2 - Sem prejuízo dos critérios de elegibilidade referidos no número anterior, os candidatos aos apoios previstos na presente portaria devem, ainda, cumprir o seguinte:
a) Terem sido reconhecidos após o dia 31 de agosto de 2021;
b) Não terem o seu reconhecimento suspenso;
c) Não terem recebido apoio equivalente no Programa de Desenvolvimento Rural 2014-2020 (PDR2020);
d) Não terem sido condenados em processo-crime por factos que envolvam disponibilidades financeiras no âmbito dos Fundos Europeus;
e) Enquadrarem-se na definição de micro, pequenas e médias empresas (PME), nos termos da Recomendação 2003/361/CE, da Comissão, de 6 de maio de 2003;
f) Demonstrarem ter meios para assegurar o financiamento próprio das atividades propostas no plano de ação, a que se refere o artigo seguinte;
g) Possuírem registo e declaração do beneficiário efetivo devidamente atualizada, sempre que se trate de beneficiários sujeitos ao Regime Jurídico do Registo Central do Beneficiário Efetivo (RCBE);
h) Apresentarem uma situação económica e financeira equilibrada, evidenciada através de uma situação líquida positiva, para os candidatos com três ou mais anos de atividade.
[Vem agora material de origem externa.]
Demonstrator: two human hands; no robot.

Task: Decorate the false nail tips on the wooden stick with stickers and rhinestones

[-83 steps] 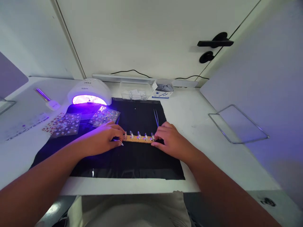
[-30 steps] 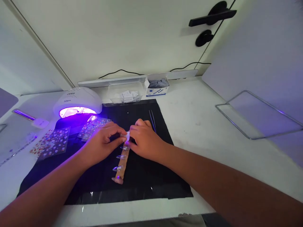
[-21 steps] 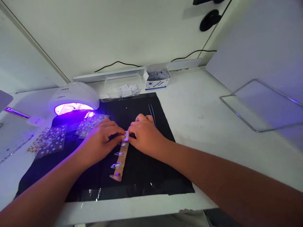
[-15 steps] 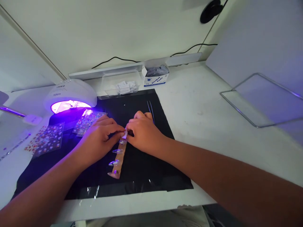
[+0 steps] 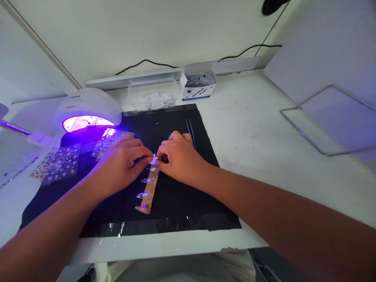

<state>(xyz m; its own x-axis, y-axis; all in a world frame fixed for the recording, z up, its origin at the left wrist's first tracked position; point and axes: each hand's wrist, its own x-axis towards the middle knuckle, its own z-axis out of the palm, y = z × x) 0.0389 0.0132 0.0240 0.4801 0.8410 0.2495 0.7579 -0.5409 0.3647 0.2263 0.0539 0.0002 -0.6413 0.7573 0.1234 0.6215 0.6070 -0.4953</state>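
The person wears a pale, creased garment point(image 5: 188, 271).

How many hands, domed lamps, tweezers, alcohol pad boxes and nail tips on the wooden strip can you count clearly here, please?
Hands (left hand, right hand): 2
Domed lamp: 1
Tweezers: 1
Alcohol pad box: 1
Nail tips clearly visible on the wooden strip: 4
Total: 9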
3 - Além do disposto no presente artigo, quando as candidaturas respeitem ao setor vitivinícola, o reconhecimento como organização de produtores deve ter resultado da fusão de duas ou mais entidades coletivas em que, cumulativamente:
a) Cada uma das pessoas coletivas não tenha sido previamente reconhecida como organização ou agrupamento de produtores;
b) O volume de negócios de cada uma das pessoas coletivas corresponda, no mínimo, a 20 % do volume total de negócios da organização ou agrupamento de produtores reconhecidos;
c) A fusão tenha resultado na criação de uma nova pessoa coletiva ou na incorporação de uma ou mais pessoas coletivas numa outra;
d) A fusão tenha ocorrido até três meses antes da apresentação do pedido de reconhecimento.
4 - As condições previstas nas alíneas a), c) e d) do n.º 1 e nos n.os 2 e 3 devem encontrar-se cumpridas à data da submissão da candidatura.
5 - A condição prevista na alínea b) do n.º 1 pode ser aferida até ao momento da apresentação do primeiro pedido de pagamento.